The New Web Is More Faster And Secure

The New Web Is More Faster And Secure

There is a little-noticed shift underway that is making our online experiences richer and more immediate: Jamstack, a collection of technologies to build faster and more functional websites.

While the trend is well-known among front-end developers, the people who build the public-facing websites that we all use, few people understand why everything on the web seems to be getting better.

“A lot of websites are still very slow and buggy, but with Jamstack they can be 10 milliseconds away and always working,” said Guillermo Rauch, one of the architects of the new way websites are built. “That means higher conversions, faster sales, more ad impressions, or whatever it is that you’re after.”

In the old days, websites were a collection of static images and text written in HTML code. Technology companies and technology teams spent their time building backend systems that eventually filled those websites with things like video players, animations, submission forms, buttons, and banner ads. Much of it was enabled by a programming language called JavaScript, which grew out of the 1990 browser wars. That’s the way things stayed for decades.

Over time, websites became increasingly complex, publishing more features with more frequency. New JavaScript libraries made it easier for developers to make websites more interactive.  A software engineer tasked with helping make Facebook more real-time and engaging built a JavaScript library called React that proved so popular, the company made it public for anyone to use. That bolstered a shift of executable code from the server to the browser, speeding performance and making websites more interactive.

Two Danes, Christian Bach, and Mathias Biilmann called the new architecture Jamstack, for JavaScript, APIs, and Markup languages. They built a platform, Netlify, for front-end developers to use when building sites with the new architecture. “They can focus on writing code and let us take care of all the infrastructure,” said Bach.

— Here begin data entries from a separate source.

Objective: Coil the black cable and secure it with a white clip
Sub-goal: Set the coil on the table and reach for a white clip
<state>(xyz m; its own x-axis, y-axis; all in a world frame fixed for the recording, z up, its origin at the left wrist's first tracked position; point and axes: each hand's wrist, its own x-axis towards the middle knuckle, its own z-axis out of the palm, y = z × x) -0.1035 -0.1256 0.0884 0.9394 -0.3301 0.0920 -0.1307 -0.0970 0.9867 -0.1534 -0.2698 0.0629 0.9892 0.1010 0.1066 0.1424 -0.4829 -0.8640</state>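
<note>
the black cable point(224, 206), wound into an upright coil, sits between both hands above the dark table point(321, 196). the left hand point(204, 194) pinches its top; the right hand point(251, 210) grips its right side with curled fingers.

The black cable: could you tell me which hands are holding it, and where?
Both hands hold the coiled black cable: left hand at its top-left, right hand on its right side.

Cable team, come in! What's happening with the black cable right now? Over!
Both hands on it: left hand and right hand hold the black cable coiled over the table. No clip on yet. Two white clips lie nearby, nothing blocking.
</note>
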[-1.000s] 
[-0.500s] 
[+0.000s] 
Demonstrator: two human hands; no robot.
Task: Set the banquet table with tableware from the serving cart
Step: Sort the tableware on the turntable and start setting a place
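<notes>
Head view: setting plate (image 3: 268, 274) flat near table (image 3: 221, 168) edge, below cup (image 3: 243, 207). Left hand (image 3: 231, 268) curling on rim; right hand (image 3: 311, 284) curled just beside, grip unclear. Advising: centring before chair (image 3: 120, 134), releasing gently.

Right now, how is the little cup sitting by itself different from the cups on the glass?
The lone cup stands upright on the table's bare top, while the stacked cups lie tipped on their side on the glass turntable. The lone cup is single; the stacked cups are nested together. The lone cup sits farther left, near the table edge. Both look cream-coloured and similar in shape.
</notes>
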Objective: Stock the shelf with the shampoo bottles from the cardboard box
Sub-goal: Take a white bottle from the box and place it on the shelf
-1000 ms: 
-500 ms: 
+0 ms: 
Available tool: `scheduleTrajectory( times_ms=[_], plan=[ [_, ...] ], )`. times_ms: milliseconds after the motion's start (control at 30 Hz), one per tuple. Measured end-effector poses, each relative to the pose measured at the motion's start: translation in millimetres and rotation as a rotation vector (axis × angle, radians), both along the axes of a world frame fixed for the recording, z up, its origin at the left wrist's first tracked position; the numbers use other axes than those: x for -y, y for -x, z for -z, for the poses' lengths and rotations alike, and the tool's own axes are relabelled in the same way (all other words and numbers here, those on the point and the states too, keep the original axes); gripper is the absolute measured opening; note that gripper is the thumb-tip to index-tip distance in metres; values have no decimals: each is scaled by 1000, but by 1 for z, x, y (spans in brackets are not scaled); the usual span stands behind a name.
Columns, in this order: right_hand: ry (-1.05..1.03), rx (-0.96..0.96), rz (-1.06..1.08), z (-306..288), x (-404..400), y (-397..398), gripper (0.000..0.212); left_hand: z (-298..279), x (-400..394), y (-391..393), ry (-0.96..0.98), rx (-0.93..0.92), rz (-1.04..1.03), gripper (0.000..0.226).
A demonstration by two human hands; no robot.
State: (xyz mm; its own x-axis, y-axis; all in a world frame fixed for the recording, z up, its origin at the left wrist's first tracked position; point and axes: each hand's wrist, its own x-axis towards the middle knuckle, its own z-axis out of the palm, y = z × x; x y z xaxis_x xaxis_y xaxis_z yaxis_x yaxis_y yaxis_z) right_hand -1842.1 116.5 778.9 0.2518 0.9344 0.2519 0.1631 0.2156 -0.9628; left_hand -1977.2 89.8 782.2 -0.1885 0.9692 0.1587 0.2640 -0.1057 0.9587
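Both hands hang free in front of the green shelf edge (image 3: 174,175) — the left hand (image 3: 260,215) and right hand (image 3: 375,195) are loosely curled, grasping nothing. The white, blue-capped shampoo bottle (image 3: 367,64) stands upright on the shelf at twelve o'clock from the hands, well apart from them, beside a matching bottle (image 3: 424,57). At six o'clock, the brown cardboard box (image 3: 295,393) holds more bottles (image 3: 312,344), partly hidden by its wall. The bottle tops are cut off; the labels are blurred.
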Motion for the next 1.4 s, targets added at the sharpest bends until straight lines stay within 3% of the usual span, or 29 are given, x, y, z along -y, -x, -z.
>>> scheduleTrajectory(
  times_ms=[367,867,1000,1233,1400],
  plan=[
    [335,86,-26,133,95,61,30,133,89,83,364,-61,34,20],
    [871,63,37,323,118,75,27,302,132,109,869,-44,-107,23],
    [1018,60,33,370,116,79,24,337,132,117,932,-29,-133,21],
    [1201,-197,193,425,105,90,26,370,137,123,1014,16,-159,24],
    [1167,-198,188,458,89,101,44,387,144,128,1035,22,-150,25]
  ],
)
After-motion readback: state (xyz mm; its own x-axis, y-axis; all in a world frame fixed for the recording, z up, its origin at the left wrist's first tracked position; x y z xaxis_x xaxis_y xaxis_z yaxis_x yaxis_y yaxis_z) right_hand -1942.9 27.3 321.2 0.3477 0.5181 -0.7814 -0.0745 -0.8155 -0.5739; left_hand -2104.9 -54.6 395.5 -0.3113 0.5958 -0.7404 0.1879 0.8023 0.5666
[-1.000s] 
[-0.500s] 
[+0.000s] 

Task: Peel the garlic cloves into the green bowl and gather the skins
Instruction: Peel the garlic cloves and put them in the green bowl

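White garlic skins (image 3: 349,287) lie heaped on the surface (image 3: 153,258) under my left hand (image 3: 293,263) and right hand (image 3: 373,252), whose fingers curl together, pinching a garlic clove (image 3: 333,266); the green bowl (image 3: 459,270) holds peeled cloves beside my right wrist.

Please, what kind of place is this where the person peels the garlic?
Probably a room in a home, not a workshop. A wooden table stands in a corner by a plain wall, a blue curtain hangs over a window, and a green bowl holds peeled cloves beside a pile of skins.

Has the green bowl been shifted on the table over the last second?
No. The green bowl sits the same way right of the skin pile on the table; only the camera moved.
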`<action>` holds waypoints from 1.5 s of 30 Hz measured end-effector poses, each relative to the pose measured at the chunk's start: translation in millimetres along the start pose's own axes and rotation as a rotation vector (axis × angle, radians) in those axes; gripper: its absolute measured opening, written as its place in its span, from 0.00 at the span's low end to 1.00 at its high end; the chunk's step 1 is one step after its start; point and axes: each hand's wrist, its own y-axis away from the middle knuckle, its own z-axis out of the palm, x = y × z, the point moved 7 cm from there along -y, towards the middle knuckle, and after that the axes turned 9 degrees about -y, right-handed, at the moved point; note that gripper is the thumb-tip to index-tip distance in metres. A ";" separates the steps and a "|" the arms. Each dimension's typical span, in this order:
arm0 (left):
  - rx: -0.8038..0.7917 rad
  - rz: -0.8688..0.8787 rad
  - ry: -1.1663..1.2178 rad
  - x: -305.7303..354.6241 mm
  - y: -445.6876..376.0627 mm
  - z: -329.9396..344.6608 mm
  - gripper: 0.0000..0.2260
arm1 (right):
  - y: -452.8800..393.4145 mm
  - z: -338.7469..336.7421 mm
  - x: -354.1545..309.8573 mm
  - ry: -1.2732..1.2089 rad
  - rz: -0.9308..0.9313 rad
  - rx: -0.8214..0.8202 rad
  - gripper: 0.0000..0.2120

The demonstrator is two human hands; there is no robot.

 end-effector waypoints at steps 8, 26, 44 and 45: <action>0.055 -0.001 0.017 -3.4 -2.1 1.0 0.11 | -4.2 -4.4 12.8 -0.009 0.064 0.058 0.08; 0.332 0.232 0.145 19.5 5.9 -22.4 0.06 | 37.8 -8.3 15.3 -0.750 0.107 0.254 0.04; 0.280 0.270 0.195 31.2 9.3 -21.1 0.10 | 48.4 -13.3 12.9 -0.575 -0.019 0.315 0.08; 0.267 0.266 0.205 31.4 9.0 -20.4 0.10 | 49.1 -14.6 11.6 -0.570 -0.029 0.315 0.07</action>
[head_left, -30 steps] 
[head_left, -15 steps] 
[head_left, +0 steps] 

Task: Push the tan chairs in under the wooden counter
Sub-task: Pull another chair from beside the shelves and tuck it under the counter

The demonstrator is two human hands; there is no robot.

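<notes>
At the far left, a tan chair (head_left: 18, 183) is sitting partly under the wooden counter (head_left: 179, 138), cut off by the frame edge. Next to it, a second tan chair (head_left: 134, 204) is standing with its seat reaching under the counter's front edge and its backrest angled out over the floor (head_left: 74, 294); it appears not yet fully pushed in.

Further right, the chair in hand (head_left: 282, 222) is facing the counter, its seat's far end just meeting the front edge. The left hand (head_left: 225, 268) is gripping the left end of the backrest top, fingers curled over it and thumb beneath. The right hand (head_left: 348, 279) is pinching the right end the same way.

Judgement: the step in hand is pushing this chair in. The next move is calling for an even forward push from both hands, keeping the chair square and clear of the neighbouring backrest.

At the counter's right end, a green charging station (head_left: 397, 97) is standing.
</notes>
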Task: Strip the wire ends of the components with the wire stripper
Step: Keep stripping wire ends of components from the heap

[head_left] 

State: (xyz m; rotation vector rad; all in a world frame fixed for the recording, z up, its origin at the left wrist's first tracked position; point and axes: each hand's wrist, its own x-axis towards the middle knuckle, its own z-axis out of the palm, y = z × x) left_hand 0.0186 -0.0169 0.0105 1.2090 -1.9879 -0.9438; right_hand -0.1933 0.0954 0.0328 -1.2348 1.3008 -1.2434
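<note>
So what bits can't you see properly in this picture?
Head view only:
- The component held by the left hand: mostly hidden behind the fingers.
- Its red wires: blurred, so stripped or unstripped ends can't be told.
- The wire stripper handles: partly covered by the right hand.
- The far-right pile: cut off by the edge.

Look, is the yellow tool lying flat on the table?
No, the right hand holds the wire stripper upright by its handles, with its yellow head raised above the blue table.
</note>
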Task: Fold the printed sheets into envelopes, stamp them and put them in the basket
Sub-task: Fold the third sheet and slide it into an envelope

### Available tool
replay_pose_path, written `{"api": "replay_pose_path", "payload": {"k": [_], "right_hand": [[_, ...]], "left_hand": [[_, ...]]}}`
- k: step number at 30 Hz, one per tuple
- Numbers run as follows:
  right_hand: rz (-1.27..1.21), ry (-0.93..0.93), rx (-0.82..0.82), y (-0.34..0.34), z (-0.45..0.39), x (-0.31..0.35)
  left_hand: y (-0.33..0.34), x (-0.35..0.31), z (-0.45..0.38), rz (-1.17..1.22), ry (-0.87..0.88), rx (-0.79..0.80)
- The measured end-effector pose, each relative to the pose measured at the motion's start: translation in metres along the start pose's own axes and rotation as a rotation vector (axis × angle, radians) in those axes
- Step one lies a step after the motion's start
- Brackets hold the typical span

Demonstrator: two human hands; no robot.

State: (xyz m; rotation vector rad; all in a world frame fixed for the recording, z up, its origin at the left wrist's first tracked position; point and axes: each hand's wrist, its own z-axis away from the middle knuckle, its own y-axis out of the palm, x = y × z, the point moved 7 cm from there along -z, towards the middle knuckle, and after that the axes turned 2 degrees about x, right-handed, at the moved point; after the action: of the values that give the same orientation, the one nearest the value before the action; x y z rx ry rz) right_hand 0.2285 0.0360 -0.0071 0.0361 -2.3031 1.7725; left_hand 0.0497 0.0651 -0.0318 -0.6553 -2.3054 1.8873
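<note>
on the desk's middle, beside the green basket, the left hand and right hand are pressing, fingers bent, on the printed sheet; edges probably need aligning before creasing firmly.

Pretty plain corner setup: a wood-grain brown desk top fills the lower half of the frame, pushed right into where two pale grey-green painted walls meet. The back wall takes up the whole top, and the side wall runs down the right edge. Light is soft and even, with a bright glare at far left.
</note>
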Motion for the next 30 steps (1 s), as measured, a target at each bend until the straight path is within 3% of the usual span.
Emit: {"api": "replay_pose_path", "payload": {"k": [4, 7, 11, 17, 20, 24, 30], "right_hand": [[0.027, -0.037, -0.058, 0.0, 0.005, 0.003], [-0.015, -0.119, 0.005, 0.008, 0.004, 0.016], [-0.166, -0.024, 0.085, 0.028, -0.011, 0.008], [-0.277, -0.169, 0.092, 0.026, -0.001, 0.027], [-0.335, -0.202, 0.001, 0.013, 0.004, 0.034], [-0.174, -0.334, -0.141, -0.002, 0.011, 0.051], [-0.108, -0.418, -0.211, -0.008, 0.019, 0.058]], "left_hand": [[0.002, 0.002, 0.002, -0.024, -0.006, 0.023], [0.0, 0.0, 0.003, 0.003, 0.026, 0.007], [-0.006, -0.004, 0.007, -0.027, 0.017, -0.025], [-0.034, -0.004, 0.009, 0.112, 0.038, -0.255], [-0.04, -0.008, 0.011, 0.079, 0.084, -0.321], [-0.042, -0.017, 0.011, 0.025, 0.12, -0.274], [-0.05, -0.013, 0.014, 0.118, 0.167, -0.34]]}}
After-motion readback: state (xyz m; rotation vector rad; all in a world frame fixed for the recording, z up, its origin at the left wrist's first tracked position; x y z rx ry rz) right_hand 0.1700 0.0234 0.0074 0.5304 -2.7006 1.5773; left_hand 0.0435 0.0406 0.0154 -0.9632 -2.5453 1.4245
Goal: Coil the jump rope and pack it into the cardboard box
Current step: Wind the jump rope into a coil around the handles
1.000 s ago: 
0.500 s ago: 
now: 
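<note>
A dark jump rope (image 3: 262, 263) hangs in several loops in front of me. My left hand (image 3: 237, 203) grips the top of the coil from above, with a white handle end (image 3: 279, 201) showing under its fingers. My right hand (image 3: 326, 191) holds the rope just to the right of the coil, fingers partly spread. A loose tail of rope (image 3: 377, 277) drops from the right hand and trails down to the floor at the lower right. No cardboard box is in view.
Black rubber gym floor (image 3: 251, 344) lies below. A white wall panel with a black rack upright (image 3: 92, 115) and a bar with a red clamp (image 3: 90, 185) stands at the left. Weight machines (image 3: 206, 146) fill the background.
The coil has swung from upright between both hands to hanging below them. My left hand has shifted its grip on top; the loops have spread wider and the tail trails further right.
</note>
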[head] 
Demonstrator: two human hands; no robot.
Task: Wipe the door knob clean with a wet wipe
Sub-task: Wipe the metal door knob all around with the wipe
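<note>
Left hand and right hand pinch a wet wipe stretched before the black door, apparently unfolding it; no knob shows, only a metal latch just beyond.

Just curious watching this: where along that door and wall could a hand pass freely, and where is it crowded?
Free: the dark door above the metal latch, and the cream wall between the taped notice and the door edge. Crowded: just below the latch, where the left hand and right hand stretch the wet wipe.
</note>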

Jamstack pushed much of the functionality to the browser so that websites no longer need to call on a server to deliver content, much in the way that mobile apps downloaded on a smartphone work smoothly and swiftly and only connect to the Internet for specific actions. With Jamstack architecture, websites themselves become a collection of executable applications that make API calls to other microservices – which could themselves be backed by orchestration services such as Kubernetes, for example.

Normally, when someone opens their browser and clicks on a hyperlink or types in a URL, a load balancer, meant to manage traffic, routes the request to a web server, which fills a page template with data called from database servers and then passes the page back through the load balancer and on to your browser.

With Jamstack, when someone clicks on a hyperlink or types a URL into their browser, a pre-rendered page is sent directly from a content distribution network, a network of computers that act as a load balancer. Some data is already on the page and other data is called directly from the browser.

Besides speed and simplicity, another major benefit is a greatly reduced surface area for attack. Jamstack sites, therefore, are inherently more secure.

The new architecture is transforming the Web, enabling features such as infinite scrolling and pull-to-refresh on mobile. Entrepreneurs have been quick to build out tools that make it easy for almost anyone to use.

Rauch, who helped make JavaScript accessible with a platform called Next.js, started a company called Vercel to do the same for Jamstack. His insights made it much easier for frontend developers to tap the power and complexity of React libraries and put them to work more broadly. His work on Next.js underpins some of the most highly-trafficked web sites in the world today: AT&T, British Airways, Github, Hilton, Hulu, National Geographic, Nike, Red Bull, Ticketmaster, Twitch, Uber, and Zillow, among others. Vercel is now doing the same.

Netlify is framework and library agnostic and focuses on the general workflow and infrastructure layer. Another popular Jamstack platform, Gatsby, is more of a library. “Vercel does both,” said Dan Levine, a partner at the venture capital firm Accel, which has invested in the company.

Levine added that Vercel offers an easily extensible platform to build out more functionality over time. “His simple but brilliant insight was to offer developers a superior abstraction, a single URL, that captured the workflow of developing, preview and deploy while automating all the time-consuming backend complexities,” he said.

Like Netlify, Vercel integrates a global content distribution network to make website loading and responsiveness fast regardless of where the site is accessed.

“It just takes away all of the worries around deployment and hosting,” said Dan Rasmuson, cofounder of Labelbox, the world’s leading training data platform. Labelbox uses Vercel to host its website. “Typically, you hire an engineering team to manage that process; deal with logs, deal with debugging, deal with different regions and different zones and load balancing and all these different things,” said Mr. Rasmuson. “Vercel takes care of all of that for you.”

The history of the Web has swung between a focus on the front end – beginning with HTML websites – to a focus on the back end – with web servers feeding websites with increasingly complex services – and now back to the front end. Expect websites to become increasingly interactive and fast, in many cases replacing the downloadable apps that many people rely on now for functionality and speed.